**What to produce:** Work out how many lines below hold the string "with" and state only that figure.

**Records supplied:**
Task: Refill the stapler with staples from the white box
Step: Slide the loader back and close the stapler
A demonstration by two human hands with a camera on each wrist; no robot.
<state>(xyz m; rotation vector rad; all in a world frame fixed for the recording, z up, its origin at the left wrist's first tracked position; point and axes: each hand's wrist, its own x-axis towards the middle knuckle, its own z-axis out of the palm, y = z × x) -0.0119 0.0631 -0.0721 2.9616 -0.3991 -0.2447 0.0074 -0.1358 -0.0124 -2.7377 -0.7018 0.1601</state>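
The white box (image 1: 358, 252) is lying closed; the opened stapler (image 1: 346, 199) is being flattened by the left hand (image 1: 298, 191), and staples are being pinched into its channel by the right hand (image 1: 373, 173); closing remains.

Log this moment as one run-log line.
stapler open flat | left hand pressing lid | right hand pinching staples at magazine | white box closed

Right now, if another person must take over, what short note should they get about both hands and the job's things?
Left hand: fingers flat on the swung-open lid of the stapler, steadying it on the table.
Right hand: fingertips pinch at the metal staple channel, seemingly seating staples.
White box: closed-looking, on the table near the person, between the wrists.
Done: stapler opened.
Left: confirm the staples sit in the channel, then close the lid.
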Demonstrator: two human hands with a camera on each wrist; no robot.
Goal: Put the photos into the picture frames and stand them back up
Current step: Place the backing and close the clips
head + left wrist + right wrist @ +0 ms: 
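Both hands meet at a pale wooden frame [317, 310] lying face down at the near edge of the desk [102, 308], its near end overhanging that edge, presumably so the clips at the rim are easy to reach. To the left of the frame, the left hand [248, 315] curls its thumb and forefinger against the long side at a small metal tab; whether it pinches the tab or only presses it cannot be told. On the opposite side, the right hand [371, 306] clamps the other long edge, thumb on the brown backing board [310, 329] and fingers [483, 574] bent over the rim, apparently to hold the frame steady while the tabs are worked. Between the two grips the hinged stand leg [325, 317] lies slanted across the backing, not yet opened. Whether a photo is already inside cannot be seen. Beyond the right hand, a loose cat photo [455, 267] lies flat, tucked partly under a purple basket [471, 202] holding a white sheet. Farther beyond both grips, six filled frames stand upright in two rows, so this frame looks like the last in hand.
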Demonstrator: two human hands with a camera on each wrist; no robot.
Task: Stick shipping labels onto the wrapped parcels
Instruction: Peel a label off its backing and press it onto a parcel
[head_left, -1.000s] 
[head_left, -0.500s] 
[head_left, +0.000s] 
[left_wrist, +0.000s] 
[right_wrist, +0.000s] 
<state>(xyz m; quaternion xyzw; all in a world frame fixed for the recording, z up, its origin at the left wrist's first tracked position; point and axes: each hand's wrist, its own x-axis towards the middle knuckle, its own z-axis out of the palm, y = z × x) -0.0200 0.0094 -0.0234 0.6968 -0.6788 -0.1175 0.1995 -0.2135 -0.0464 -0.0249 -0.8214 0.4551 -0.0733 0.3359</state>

**Expected answer:** 4